Needless to say, Microsoft won't be going down without a fight. This summer Bill Gates announced the Microsoft .NET initiative, which aims to move Microsoft's existing software onto the Web, where it will be available for use through a subscription service. Gates hopes that in the future all electronic devices -- from computers and televisions, to palm-helds and cell phones -- will connect to .NET's web of services. The success of this plan depends a great deal on achieving "vertical integration" -- in other words, Windows running on servers, on individual computers, and everything in between. Many believe that Microsoft's future depends on .NET, making it all the more important that they clear Linux from the path.
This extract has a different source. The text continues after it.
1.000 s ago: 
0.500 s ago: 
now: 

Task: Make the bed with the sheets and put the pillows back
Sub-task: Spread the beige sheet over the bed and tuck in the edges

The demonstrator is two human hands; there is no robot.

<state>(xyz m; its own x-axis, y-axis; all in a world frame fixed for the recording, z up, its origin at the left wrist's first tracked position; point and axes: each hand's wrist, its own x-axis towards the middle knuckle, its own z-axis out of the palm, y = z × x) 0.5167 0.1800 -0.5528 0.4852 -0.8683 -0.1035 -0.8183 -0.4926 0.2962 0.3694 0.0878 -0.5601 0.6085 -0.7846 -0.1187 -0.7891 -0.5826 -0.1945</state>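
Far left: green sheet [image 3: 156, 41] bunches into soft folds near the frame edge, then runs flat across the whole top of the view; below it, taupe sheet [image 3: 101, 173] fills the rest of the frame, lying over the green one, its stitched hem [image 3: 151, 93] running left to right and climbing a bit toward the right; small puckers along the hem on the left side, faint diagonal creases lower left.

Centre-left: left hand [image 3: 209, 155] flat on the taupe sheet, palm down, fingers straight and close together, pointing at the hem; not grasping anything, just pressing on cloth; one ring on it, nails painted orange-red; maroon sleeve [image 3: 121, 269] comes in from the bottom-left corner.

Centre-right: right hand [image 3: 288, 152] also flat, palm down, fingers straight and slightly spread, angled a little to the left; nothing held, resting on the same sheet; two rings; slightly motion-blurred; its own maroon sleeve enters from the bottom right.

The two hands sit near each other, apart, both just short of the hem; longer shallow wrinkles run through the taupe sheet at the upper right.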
Since its congressional hearings, however, Microsoft's approach towards Linux has gotten softer and more subtle. "There's no attempt on our part to characterize open source as bad, or bad from a policy point of view," said Craig Mundie, senior vice president of advanced strategies at Microsoft. Instead, they've co-opted open source strategies by creating what they call "shared source." Through shared source, Microsoft has made available a fraction of their program code. But unlike open source, a developer is severely limited in the ability to modify and reuse that code.

The open source community is not buying it. Boston-based Linux developers Ximian recently announced plans for a software project they hope will compete with .NET. The project will help .NET-type services become popular by opening its doors to Linux users, but will undermine Microsoft's control of it.

Linus Torvalds, who launched Linux a decade ago, has joked in the past about achieving world domination. As his program celebrates its 10th anniversary this month (at a BYOB event) Torvalds' once-laughable dream seems more realistic than ever before. If Linux does become the next Microsoft Windows, it will probably owe its success to a mixed maelstrom of corporate forces, rather than the ambition of it creators. After all, as the penguin-heads will tell you, their real goal is "not world domination, but world liberation."